「セクシー田中さん」問題でも、松本氏問題でも、論理(筋道)を整理すればネット上でも情報番組内でも、おかしなやり取りで誹謗中傷合戦になるはずがない。

「セクシー田中さん」問題は、原作者の作品なのだから原作者の言う通りに脚本やドラマを作る。それだけである。これについてはだれも異論はないだろう。原作者が、原作に忠実にドラマを作ること、原作者の言う通りに訂正すること等々の約束通りにするのであれば原作を使ってもよいということになっていたという。原作者がそのように話し、そのような約束まで交わしていたのであれば、あとは原作者以外が約束通りにドラマを作るか、あるいはドラマは初めからあきらめるかのどちらかしかない。日本テレビは作ることに決めたのだから、原作者との約束を厳守したりさせたりしなければいけない。

 もし原作者が、脚本家も監督も自由に変えてドラマを作ってもよいと言った場合には、そうすればよい。

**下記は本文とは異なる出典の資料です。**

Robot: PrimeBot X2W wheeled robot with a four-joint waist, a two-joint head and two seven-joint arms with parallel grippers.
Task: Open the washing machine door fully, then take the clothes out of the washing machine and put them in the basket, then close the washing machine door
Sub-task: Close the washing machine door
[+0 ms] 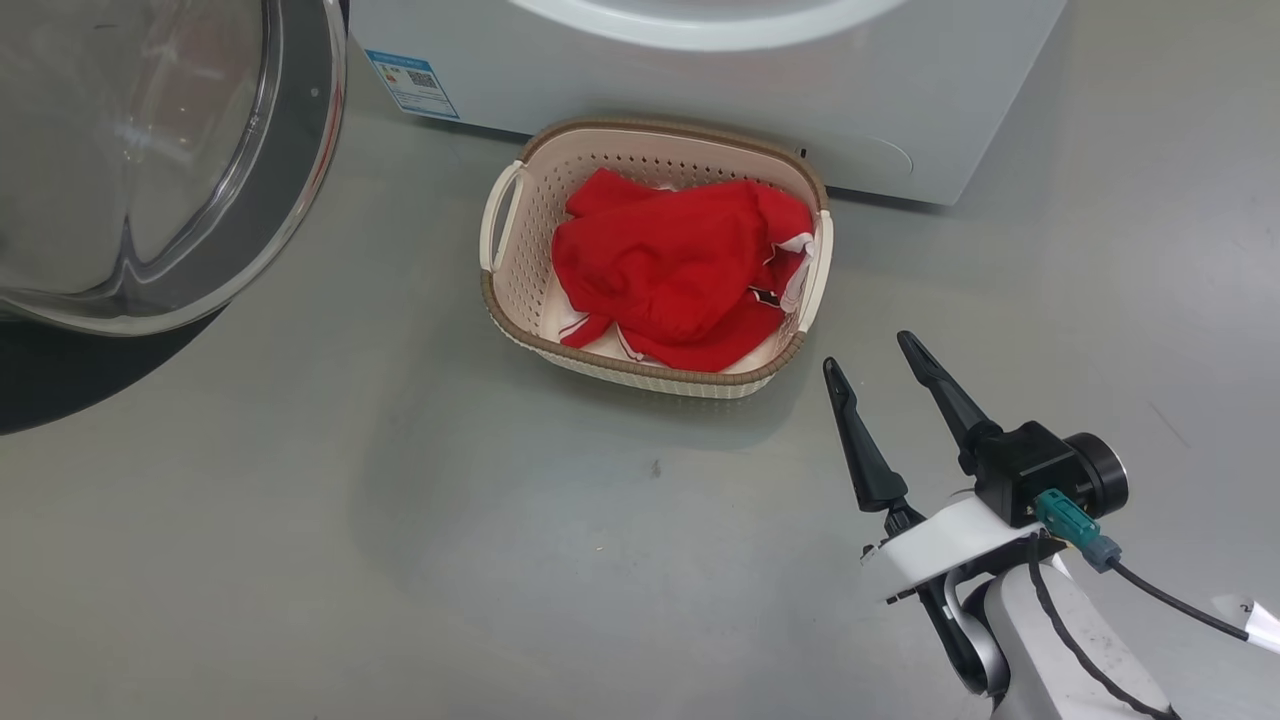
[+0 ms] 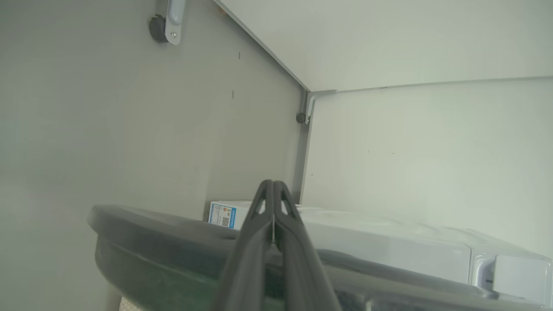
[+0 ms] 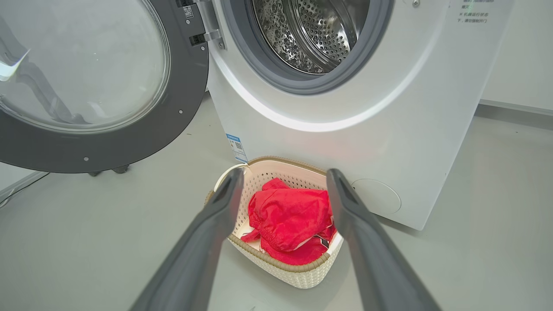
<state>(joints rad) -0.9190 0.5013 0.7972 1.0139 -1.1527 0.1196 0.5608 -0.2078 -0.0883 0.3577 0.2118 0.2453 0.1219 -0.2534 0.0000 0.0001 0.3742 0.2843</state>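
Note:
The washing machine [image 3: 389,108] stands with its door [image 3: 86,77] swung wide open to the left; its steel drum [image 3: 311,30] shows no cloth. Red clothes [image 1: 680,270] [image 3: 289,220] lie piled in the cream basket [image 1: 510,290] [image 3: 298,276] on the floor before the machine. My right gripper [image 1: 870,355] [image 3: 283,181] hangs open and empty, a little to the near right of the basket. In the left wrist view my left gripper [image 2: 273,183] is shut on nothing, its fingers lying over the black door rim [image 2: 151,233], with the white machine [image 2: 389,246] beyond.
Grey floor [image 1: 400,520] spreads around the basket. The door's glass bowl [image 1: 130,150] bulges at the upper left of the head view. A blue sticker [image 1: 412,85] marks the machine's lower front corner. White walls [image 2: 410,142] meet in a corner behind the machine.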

 これ以外はないのに、なぜネット上で原作者擁護側と批判側の両者の議論がぶつかり合い、口喧嘩になるのだろうか。おそらく、上の2つをごちゃまぜにしてどちらがよかったかという比較の議論をするからかみ合わないのだと思う。比較の問題ではない。すでに決まっており、それをどのように決めるかは原作者の自由である。それにあわせて脚本家やテレビ局がやるだけで、それではドラマができないというのであれば、今回のドラマは作れないというだけのきわめてシンプルな話である。もし議論をするなら、誰が最初の約束を守らなかったか、誰が原作者の意思を無視したか、情報不足による不適切な非難をネット上で初めにしたのは誰なのかなどのエラー(問題点)を検証する程度になるだろう。

 吉本の松本氏問題も、違う筋の話を一緒にして自分の立場を言い続けているだけだから、口喧嘩(誹謗中傷合戦)になってしまうのは当然である。かみ合わずに非難の応酬がエスカレートしていくのは当たり前だ。松本氏問題も、極めてシンプルな論理の話である。